Problem: Pull every line containing "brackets" out of the listing below.

Data extracts:
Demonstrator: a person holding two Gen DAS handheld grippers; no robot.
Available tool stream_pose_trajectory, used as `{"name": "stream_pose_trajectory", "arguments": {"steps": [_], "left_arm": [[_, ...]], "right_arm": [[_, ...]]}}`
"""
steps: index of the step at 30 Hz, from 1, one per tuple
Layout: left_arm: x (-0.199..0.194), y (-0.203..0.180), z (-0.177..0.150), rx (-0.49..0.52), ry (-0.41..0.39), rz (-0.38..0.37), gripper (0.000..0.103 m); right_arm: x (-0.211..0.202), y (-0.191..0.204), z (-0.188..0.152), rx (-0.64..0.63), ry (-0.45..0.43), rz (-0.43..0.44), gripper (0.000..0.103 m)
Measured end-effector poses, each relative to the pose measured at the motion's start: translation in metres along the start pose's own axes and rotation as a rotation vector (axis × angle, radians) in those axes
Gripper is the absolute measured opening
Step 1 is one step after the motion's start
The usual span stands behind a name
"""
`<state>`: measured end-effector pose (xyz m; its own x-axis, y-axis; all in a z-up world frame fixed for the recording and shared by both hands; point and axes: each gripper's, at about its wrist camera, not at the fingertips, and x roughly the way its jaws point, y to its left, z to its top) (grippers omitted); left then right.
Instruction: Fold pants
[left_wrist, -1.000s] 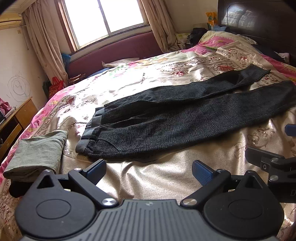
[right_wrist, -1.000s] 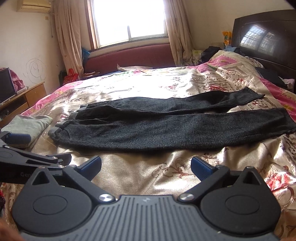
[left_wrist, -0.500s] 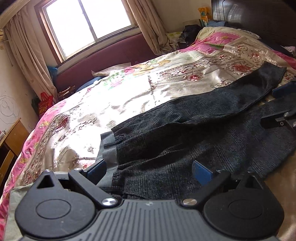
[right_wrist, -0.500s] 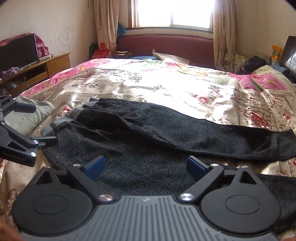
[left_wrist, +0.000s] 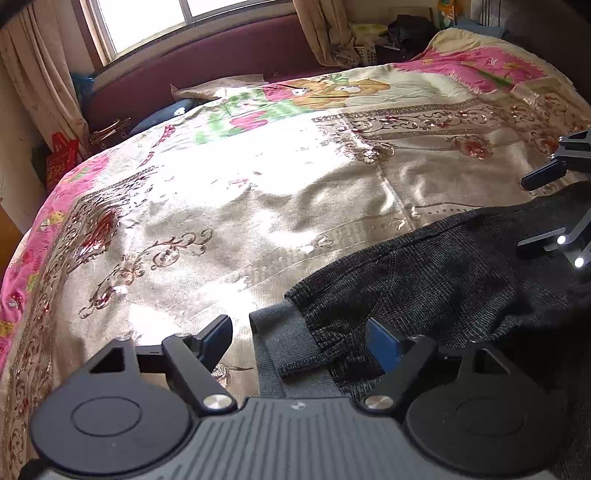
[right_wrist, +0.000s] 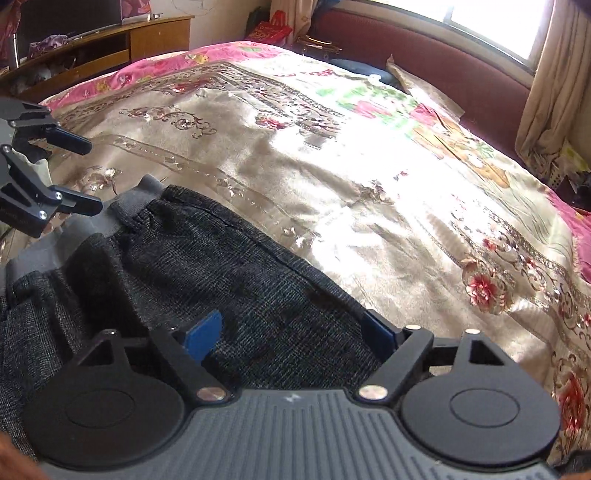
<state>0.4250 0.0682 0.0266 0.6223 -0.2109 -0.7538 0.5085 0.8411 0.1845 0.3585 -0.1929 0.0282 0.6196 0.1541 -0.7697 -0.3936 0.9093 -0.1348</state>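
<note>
Dark charcoal pants (left_wrist: 424, 273) lie flat on the bed, their grey waistband (left_wrist: 288, 343) nearest me in the left wrist view. My left gripper (left_wrist: 301, 341) hangs low over that waistband corner. Its jaws are closing, with the band between the blue pads and neither pad pressing on it. My right gripper (right_wrist: 291, 336) is over the far edge of the pants (right_wrist: 229, 266) further along. Its jaws are closing too, with cloth between them but no grip. Each gripper shows in the other's view: the right gripper (left_wrist: 554, 206) and the left gripper (right_wrist: 55, 173).
A shiny floral bedspread (left_wrist: 258, 192) covers the bed beyond the pants. A maroon padded bench (left_wrist: 207, 59) runs under the window, with curtains (right_wrist: 546, 88) beside it. A wooden cabinet (right_wrist: 110, 48) stands off the bed's corner. A red bag (left_wrist: 61, 162) sits by the wall.
Both grippers have swept forward and down over the pants, from the near side to the far edge. The right one has turned left. Both pairs of jaws have narrowed a little.
</note>
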Motion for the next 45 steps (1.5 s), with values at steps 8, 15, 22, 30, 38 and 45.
{"name": "stream_pose_trajectory", "arguments": {"steps": [8, 15, 22, 30, 38, 45], "left_arm": [[0.058, 0.016, 0.030, 0.086, 0.079, -0.132, 0.080], [0.104, 0.021, 0.025, 0.138, 0.193, -0.194, 0.080], [0.111, 0.025, 0.021, 0.124, 0.229, -0.248, 0.079], [0.104, 0.007, 0.024, 0.275, 0.243, -0.219, 0.061], [0.075, 0.011, 0.025, 0.266, 0.177, -0.172, 0.029], [0.009, 0.017, 0.022, 0.242, 0.070, -0.148, 0.027]], "right_arm": [[0.063, -0.024, 0.030, -0.129, 0.129, 0.044, 0.083], [0.106, -0.039, 0.022, -0.121, 0.232, 0.148, 0.082], [0.110, -0.052, 0.017, -0.111, 0.215, 0.228, 0.077], [0.102, -0.060, 0.027, -0.083, 0.268, 0.239, 0.023], [0.070, -0.041, 0.027, -0.102, 0.231, 0.131, 0.007], [-0.011, -0.027, 0.040, -0.073, 0.125, 0.096, 0.006]]}}
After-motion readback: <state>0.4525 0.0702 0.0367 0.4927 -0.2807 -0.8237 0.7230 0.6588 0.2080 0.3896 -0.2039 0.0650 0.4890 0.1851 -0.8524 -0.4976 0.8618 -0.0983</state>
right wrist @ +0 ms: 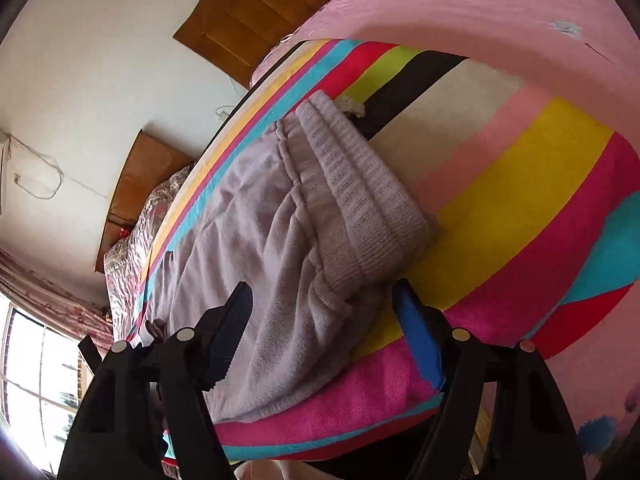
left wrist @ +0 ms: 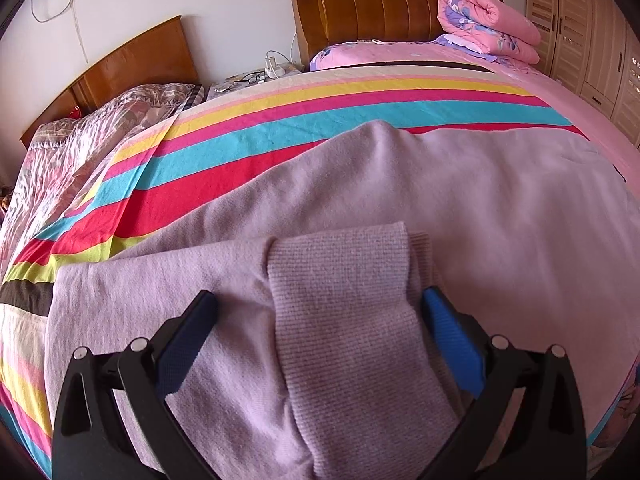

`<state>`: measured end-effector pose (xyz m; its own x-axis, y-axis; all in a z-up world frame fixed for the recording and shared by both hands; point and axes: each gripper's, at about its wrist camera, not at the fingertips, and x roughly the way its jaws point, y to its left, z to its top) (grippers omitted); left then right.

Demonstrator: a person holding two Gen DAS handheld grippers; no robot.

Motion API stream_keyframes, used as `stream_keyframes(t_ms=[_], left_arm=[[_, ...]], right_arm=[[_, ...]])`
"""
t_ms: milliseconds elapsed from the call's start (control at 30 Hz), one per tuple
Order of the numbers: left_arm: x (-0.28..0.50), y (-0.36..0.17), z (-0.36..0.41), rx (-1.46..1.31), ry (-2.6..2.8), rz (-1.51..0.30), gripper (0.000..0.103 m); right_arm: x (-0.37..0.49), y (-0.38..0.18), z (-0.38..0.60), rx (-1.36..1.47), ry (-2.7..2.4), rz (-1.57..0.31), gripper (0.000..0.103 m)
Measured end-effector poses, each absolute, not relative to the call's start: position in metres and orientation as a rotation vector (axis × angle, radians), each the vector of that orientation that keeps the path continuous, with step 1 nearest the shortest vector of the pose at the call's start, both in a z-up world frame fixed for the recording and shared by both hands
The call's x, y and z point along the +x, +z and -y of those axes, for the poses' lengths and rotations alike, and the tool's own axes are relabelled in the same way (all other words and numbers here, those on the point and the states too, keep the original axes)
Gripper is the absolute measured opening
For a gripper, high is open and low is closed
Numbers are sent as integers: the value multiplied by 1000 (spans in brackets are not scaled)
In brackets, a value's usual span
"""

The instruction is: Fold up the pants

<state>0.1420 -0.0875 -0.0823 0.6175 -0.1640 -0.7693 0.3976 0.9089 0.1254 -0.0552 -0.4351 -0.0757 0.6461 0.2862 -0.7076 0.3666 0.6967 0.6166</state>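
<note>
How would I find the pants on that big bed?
Find the bed's striped sheet with its bright rainbow bands. The pants lie flat on it, nearest the cameras. They are plain pale lilac knit with a ribbed cuff, unlike the rolled pink flowery quilt by the headboard.

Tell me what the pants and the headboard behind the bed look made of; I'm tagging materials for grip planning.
Pants: a soft lilac knit, probably cotton or a fleece blend, matte; the ribbed cuff shows fine knitted rows. Headboard: wood, or a wood veneer, with a glossy brown finish; its padded-looking vertical panels catch the light, though the grain is too blurred to confirm.
</note>
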Motion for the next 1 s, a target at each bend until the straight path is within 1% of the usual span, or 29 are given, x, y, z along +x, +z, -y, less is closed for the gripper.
stream_keyframes(t_ms=[33,100,133,167,200,233,267,300,333,367,400,467,533,633,700,767,800,833,867,933,1000], left_arm=[[142,-82,87,295,-329,-849,102],[142,-82,87,293,-330,-849,102],[142,-82,87,295,-329,-848,102],[142,-82,86,295,-328,-846,102],[142,-82,86,296,-328,-845,102],[142,-82,86,297,-328,-844,102],[142,-82,85,297,-328,-844,102],[143,-82,85,295,-330,-845,102],[143,-82,84,293,-331,-846,102],[142,-82,84,293,-331,-846,102],[143,-82,84,294,-331,-845,102],[143,-82,84,296,-329,-848,102],[141,-79,88,308,-315,-859,102],[129,-67,97,319,-364,-835,101],[120,-69,106,346,-409,-831,102],[118,-87,114,425,-413,-857,102],[118,-86,108,398,-413,-852,102],[122,-82,103,368,-422,-889,102],[123,-71,90,299,-440,-879,98],[120,-38,49,117,-460,-790,99],[118,-12,1,-4,-389,-727,99]], right_arm=[[-49,-74,427,794,-23,-931,77],[-44,-77,424,853,57,-946,77],[-46,-78,427,874,25,-926,75],[-47,-79,429,889,-10,-911,66],[-48,-79,431,907,-28,-900,64],[-46,-79,429,908,-45,-900,64],[-43,-77,422,885,-50,-909,68],[-40,-75,416,855,-49,-917,66],[-35,-76,412,852,-39,-922,62],[-36,-77,411,865,-56,-913,51],[-39,-79,414,886,-79,-893,36],[-51,-86,425,965,-72,-801,24],[-54,-88,423,980,-83,-761,23],[-62,-80,420,998,-83,-650,21],[-59,-63,409,920,-109,-615,21],[-47,-33,391,771,-111,-582,21],[-38,-15,378,686,-102,-566,21],[-27,4,363,600,-85,-553,21],[-15,21,345,510,-57,-541,21],[8,54,300,303,4,-523,21],[34,75,236,98,96,-503,21]])
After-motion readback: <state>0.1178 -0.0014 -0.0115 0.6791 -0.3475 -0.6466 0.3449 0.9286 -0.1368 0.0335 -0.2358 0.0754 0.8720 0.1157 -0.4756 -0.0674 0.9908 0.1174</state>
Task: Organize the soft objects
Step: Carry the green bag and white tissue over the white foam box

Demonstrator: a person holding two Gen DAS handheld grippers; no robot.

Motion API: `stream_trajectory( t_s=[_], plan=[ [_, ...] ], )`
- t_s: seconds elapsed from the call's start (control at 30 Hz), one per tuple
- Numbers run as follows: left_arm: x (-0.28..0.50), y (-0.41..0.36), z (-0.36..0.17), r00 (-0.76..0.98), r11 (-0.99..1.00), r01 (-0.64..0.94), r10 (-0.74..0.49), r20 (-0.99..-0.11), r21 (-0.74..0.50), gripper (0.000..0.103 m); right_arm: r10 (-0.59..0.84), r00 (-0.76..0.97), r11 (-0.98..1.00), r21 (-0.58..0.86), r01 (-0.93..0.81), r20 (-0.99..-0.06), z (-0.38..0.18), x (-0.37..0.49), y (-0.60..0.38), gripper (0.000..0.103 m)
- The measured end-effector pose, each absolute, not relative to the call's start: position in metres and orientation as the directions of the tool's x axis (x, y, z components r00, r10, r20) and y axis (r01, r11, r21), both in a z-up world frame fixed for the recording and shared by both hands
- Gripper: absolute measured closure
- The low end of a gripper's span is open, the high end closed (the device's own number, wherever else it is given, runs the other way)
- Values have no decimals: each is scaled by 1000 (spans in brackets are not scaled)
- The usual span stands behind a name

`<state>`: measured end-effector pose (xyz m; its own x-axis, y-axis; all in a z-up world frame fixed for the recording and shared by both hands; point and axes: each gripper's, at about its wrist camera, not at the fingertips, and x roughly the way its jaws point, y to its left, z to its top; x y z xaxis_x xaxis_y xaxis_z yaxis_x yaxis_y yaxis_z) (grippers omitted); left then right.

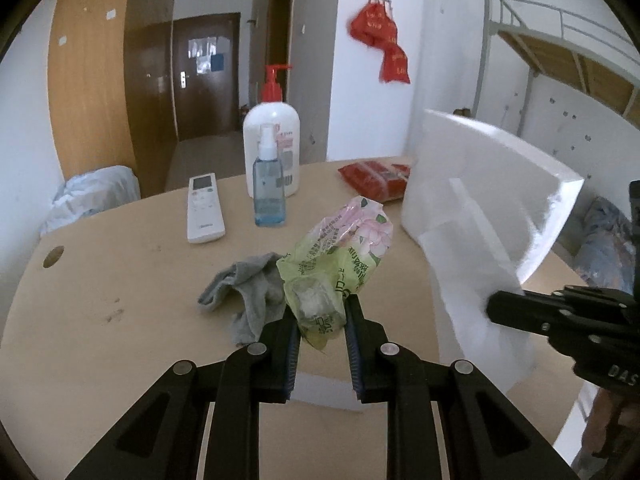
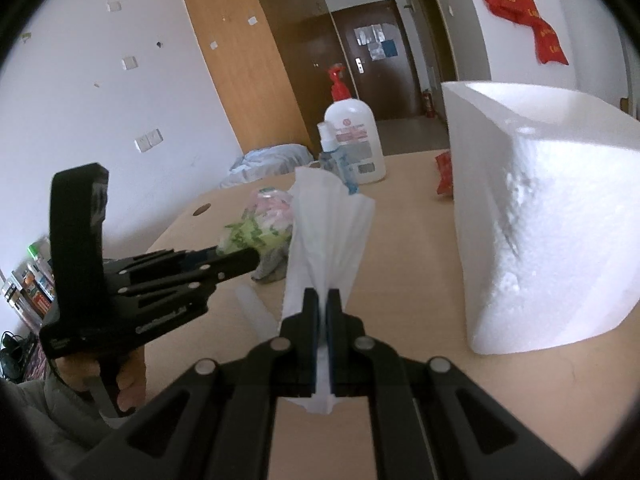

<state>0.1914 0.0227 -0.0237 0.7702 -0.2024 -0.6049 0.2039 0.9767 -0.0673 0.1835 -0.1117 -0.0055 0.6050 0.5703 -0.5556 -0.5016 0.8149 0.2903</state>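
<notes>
Between the black ribbed fingers of the left gripper [image 1: 320, 320] a crinkled green plastic pack [image 1: 340, 256] with pink flowers is being pinched at its near end; something white, maybe tissue, is showing through the film. Its far end is reaching out above the pale wooden table [image 1: 120, 300]. Just left of it a soft grey sock [image 1: 248, 292] is lying crumpled on the wood. The right gripper [image 2: 323, 300] is pressing its fingers together on a thin white tissue [image 2: 328, 228], which is fanning upward in folds. Beside it a blocky white foam box [image 2: 540, 208] with grainy walls is standing. Farther back are standing a flat white remote [image 1: 204, 208], a clear blue spray bottle [image 1: 269, 184], a round white pump bottle [image 1: 272, 140] and a red packet [image 1: 376, 176].
</notes>
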Motion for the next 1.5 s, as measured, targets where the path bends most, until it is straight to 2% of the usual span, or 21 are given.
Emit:
stream_trajectory(
  t_s=[0.47,0.8,1.1,1.5],
  plan=[
    [115,24,7,862,987,155,-155,-482,-39,81,578,644,811,262,-523,-502,16,136,-108,97],
    [54,8,19,886,982,189,-179,-428,-19,81,577,677,813,240,-531,-456,25,95,-111,97],
    [34,0,26,903,981,195,-180,-389,-2,81,549,720,834,228,-502,-425,31,72,-123,97],
    [33,-43,32,891,953,303,-281,-358,6,81,428,814,904,195,-381,-393,38,47,-166,97]
  ],
)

Exercise result:
Numbers are sent as integers: the value multiplied by 1000 (spans in brackets are not scaled)
In brackets, a value's usual span
- Values have no decimals: each is scaled by 1000 (spans in brackets are not scaled)

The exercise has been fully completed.